The processes affecting present-day interannual summer climate variability in a particular model typically have a strong influence over the regional future climate change expressed by the model under anthropogenic global warming (Seneviratne et al. 2006). Specifically, models that exhibit large present-day summer temperature variability simulate little change or a reduction in that variability (Fischer et al. 2012). Such behavior could be symptomatic of a model frequently exhibiting severe soil moisture limitation in a changed climate. Errors in these processes may contribute to the finding that present-day model temperature biases are greater at warmer temperatures (Christensen et al. 2008). In a warming climate, therefore, regional climate change projections themselves are likely to have warm biases (Boberg and Christensen 2012; Christensen and Boberg 2012), but these biases may have an upper limit because of the physical limits on model drying (Bellprat et al. 2013). Nonetheless, while these biases are necessarily corrected in assessments of regional climate change, it is more desirable to reduce these errors by evaluating and improving model processes.

Evaluation of these surface processes in models would, ideally, involve comparing them directly with observations of surface sensible and latent heat flux and related quantities like evaporative fraction. In situ flux observations from eddy covariance provide useful information about observed (Teuling et al. 2006, 2009) and modeled (Blyth et al. 2010) surface processes at the site scale but are not representative of atmospheric model grid boxes with length scales of 50–200 km. Earth observation (EO) from satellites potentially provides the desired spatial coverage but is only able to observe surface states (e.g., skin temperature) and not turbulent fluxes. Gridded estimates of evaporation, therefore, have typically been hybrid products, using EO data as inputs to some form of model.

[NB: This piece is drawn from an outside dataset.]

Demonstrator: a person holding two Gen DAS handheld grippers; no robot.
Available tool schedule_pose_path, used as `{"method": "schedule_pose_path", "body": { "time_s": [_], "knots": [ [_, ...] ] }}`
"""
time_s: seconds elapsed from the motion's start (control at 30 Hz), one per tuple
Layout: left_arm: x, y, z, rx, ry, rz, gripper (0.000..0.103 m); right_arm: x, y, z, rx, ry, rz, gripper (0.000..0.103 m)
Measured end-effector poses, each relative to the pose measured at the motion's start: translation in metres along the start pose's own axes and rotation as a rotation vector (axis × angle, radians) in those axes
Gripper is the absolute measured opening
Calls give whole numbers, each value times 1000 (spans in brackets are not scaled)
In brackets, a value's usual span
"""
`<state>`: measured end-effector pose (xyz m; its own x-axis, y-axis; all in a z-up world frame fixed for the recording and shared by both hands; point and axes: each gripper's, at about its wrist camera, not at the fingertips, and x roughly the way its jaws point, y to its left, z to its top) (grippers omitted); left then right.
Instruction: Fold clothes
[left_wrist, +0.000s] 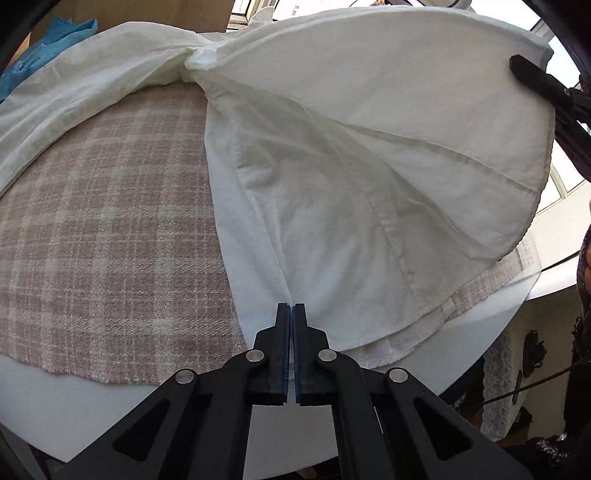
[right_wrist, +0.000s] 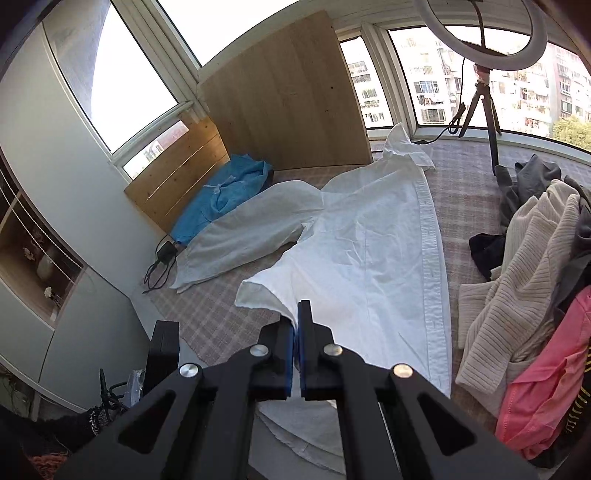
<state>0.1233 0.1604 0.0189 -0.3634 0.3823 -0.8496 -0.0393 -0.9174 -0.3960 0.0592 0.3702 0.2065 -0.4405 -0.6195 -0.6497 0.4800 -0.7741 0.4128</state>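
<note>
Both claws (left_wrist: 291, 306) (right_wrist: 297, 314) pinching unlabelled white shirt (right_wrist: 369, 251).

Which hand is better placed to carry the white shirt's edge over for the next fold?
Probably right: the right tool is shut on a lifted corner of the white shirt, with the body laid out ahead. The left tool pinches the hem low over the checked cloth.
</note>
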Motion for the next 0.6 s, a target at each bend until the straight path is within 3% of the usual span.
{"method": "schedule_pose_path", "body": {
  "time_s": [0.17, 0.23, 0.33, 0.47, 0.6],
  "knots": [
    [-26, 29, -5, -120, -37, -167, 1, -3, 11, 3, -10, -3, 13, 2],
    [-36, 42, -10, -161, -62, -200, 1, -5, 19, 4, -16, -4, 35, 2],
    [-47, 68, -21, -224, -100, -191, 1, -3, 34, 0, -39, -5, 51, 2],
    [-25, 102, -30, -286, 6, -117, 0, 17, 47, -10, -52, 37, 50, 2],
    [-36, 103, -13, -247, -12, -101, 0, 35, 50, -19, -54, 79, 33, 2]
  ]
}}
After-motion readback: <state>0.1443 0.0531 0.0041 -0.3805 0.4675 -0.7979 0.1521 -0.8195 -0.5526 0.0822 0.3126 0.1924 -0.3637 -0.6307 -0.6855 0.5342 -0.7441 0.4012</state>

For example, Jung et al. (2010) combined EO and flux tower data using a machine-learning technique to produce global monthly evaporation estimates at 0.5° resolution. Similarly, Miralles et al. (2011) used several EO products to drive and constrain a simple water budget model to produce estimates of global daily evaporation at 0.25° resolution. These and other evaporation estimates were assessed in the LandFlux-EVAL initiative (Jiménez et al. 2011; Mueller et al. 2011) and were found to contain significant mutual differences, limiting their use for model evaluation. Moreover, the hybrid models can also share approaches with the GCM land surface schemes that their outputs are used to assess. In a related effort to derive an evaporation benchmark from these estimates, Mueller et al. (2013) produced synthesis datasets based on combinations of EO-derived data, offline land surface models, and reanalysis outputs.

Alternatively, we can use the well-observed satellite land surface temperature (LST) to provide indirect information about water limitation on the surface energy budget. Folwell et al. (2016) and Gallego-Elvira et al. (2016) described an LST-based diagnostic [relative warming rate (RWR)] that uses rain-free dry spells to infer the response of the surface energy partition to declining soil moisture. As the surface dries and evaporative fraction declines, LST increases more rapidly than the near-surface air temperature. Those studies demonstrated that seasonal and regional variations in RWR were consistent with a simple theoretical description of soil moisture constraints on evaporation. In this diagnostic, MODIS LST observations are composited across many dry spell events in order to determine a typical short-term surface response. Focusing on surface dry down can give clear signals because the land state is forced in one direction, and RWR is derived from quantities routinely available from GCMs so that the modeled large-scale behavior of the surface energy partition can be assessed.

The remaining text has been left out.